The **cumulative distribution function (CDF)** will print the probability that X will take a value less than or equal to some number. This considers all possible combinations that are possible. 

More usefull in our case is to look at it's complement, which gives us the probability that `more than k` applicants get hired:

In [5]:
for k in range (n_requested + 1):
    print(k, 1 - binom_app.cdf(k))

0 0.19
1 0.01
2 0.0
3 0.0


So there's a 19% chance 1 or 2 applicants get hired and a 1% chance 2 applicants get hired.

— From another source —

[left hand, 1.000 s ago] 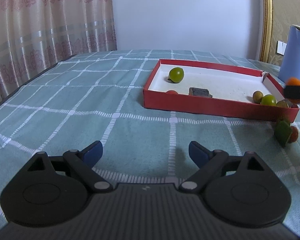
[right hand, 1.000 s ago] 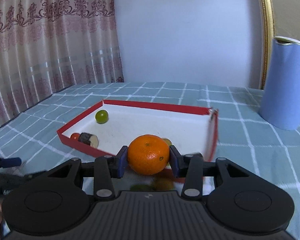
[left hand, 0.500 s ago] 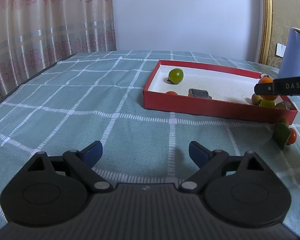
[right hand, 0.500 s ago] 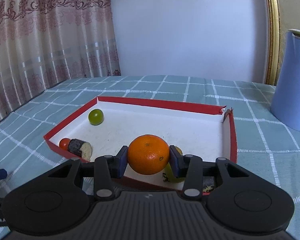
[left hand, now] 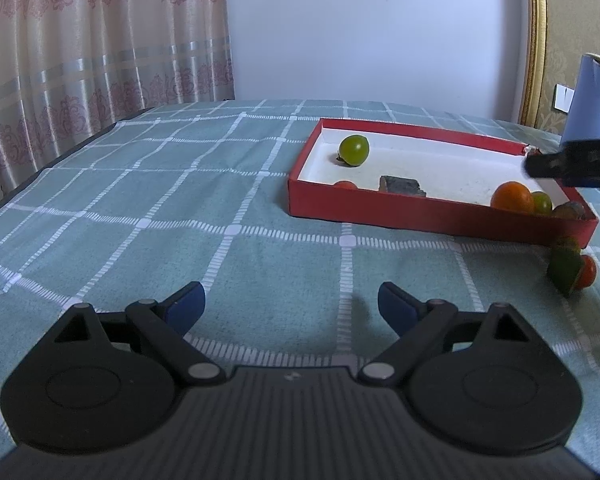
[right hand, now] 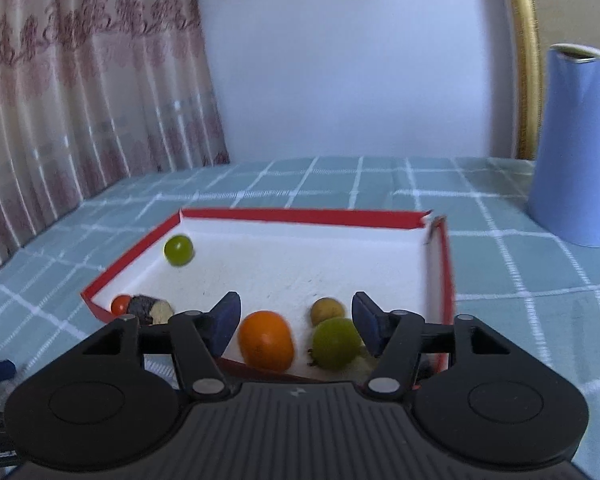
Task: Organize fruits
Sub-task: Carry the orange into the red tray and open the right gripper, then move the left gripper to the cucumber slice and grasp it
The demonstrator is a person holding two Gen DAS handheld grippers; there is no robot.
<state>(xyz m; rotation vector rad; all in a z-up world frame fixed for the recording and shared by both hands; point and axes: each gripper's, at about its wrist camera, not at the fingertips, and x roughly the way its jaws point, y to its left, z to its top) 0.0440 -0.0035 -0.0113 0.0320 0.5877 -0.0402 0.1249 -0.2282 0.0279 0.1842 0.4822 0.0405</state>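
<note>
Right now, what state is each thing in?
Right hand-held gripper: open, jaws just widened, gripping nothing.
Left hand-held gripper: open, empty.
Orange: released, inside the red box.
Green wedge: outside the box, on the tablecloth.

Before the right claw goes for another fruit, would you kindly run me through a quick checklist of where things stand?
1. Orange released: ok; right claw has just been opening, its pads clear of the fruit.
2. Orange inside the red box: ok, near the front wall beside a green fruit.
3. Orange at rest: cannot tell, it looks blurred.
4. Left claw free: ok, open over the tablecloth, holding nothing.
5. Fruit left outside: not ok; a green wedge and red fruit lie by the box corner.
</note>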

We can make this a generic function, that calculates the chance of a specific `n_request` being fulfilled by some binomial distributions with parameters `n_population` and `p_hired`:

In [6]:
def p_request_fulfilled(n_requested, n_population, p_hired):
    "Calculate chance of request being fulfilled depending on population size and the chance of getting hired"
    binom_dist = binom(n_population, p_hired)
    return 1 - binom_dist.cdf(n_requested - 1)

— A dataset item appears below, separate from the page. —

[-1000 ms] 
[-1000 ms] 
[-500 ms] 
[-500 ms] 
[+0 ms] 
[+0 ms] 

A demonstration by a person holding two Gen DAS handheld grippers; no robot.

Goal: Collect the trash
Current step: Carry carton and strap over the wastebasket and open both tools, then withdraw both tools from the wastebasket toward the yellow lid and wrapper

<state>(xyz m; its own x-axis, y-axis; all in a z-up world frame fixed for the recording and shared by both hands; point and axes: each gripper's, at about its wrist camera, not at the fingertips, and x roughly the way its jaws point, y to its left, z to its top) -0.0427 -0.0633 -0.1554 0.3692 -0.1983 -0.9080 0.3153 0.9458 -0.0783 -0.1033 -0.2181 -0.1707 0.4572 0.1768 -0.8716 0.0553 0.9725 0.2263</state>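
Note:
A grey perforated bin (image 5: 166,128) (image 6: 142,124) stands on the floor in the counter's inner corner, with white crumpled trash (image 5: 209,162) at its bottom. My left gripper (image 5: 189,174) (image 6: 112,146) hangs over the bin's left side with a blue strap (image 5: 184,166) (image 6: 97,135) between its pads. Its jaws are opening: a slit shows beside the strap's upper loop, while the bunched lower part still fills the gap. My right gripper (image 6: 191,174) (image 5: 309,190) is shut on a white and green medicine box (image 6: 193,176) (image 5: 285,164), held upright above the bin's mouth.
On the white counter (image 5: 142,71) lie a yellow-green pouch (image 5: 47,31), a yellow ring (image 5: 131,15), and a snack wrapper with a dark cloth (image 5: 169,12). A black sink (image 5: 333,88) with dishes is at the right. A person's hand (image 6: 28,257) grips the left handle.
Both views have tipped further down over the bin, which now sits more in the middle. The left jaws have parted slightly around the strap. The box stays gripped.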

print('Chance of request being fulfilled:', 
      p_request_fulfilled(1, 2, 0.1))

Chance of request being fulfilled: 0.19


In [7]:
print('Chance of request being fulfilled:', 
      p_request_fulfilled(2, 2, 0.1))

Chance of request being fulfilled: 0.01


In [8]:
print('Chance of request being fulfilled:', 
      p_request_fulfilled(1, 1, 0.1))

Chance of request being fulfilled: 0.1


These outcomes make sense.

## Summing two binomial distributions?

As state earlier, the problem is that both distributions indicate that there is 0 chance of fulfilling the `n_requested` of 3 on their own. We thus have to look at their distributions together and investigate the area of overlap.

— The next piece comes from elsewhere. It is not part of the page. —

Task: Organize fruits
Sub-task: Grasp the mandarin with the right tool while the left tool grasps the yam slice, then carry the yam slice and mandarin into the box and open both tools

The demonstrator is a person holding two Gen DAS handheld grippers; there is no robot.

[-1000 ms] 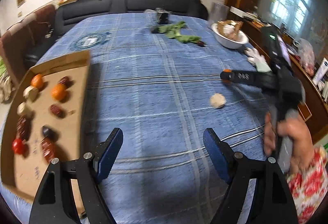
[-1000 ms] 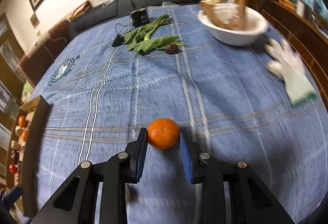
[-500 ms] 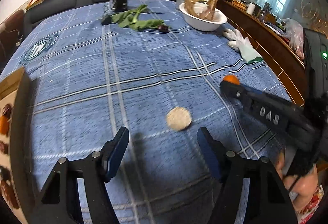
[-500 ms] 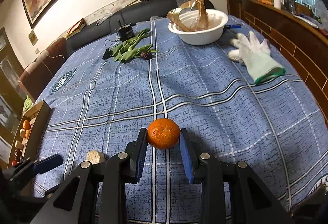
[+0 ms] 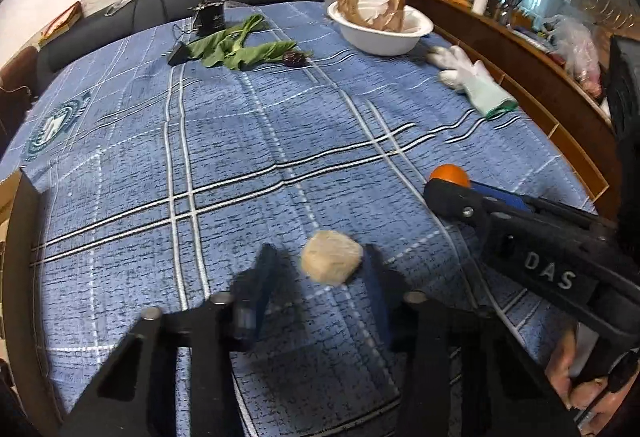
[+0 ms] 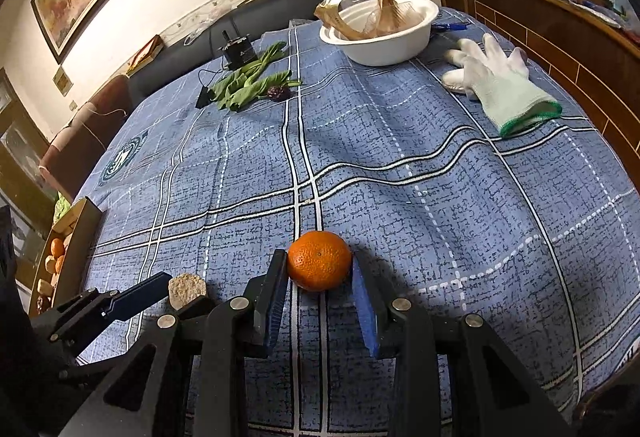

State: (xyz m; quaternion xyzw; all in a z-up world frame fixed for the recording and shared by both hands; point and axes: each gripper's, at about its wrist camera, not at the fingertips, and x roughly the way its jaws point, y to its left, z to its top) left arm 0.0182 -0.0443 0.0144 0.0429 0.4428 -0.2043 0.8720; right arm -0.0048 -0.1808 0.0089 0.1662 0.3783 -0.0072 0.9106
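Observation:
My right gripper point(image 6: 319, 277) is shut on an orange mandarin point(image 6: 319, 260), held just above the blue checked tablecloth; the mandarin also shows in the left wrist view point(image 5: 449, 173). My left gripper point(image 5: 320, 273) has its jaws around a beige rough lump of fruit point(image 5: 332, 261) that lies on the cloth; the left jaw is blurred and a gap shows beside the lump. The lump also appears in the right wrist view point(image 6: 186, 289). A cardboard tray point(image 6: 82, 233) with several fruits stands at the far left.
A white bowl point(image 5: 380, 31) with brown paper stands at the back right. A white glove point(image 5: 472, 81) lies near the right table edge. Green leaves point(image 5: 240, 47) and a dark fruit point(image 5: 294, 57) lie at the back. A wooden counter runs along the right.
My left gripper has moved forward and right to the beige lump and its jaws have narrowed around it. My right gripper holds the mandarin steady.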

### Manual calculation for ground truth

There are 3 ways in which we can fullfill the demand of `n_requested = 3`:

* 2 succesfull applicants + 1 succesfull interviewiee
* 1 succesfull applicant  + 2 succesfull interviewiees
* 2 succesfull applicants + 2 succesfull interviewiees

Let's calculate what the output chance should be using **PMF** to calculate the above exact possibilities:

In [9]:
binom_app = binom(n_applications, p_applications)
binom_int = binom(n_interviews, p_interviews)

# Calculate true chance of 3 requests to be fulfilled from two binomial distributions
truth = binom_app.pmf(2) * binom_int.pmf(1) + \
        binom_app.pmf(1) * binom_int.pmf(2) + \
        binom_app.pmf(2) * binom_int.pmf(2)

print('True chance:', truth)

True chance: 0.0213


So this is what our final function should output for this specific case.

### Theory

What is the distribution of the variable 𝑋 given: 

𝑋=𝑌+𝑍,

where 𝑌∼ Binomial(𝑛, 𝑃𝑌) and 𝑍∼ Binomial(𝑛, 𝑃𝑍)?

According to [wikipedia](https://en.wikipedia.org/wiki/Binomial_sum_variance_inequality):

> the sum of independent binomial random variables is itself a binomial random variable if all the component variables share the same success probability. If success probabilities differ, the probability distribution of the sum is not binomial.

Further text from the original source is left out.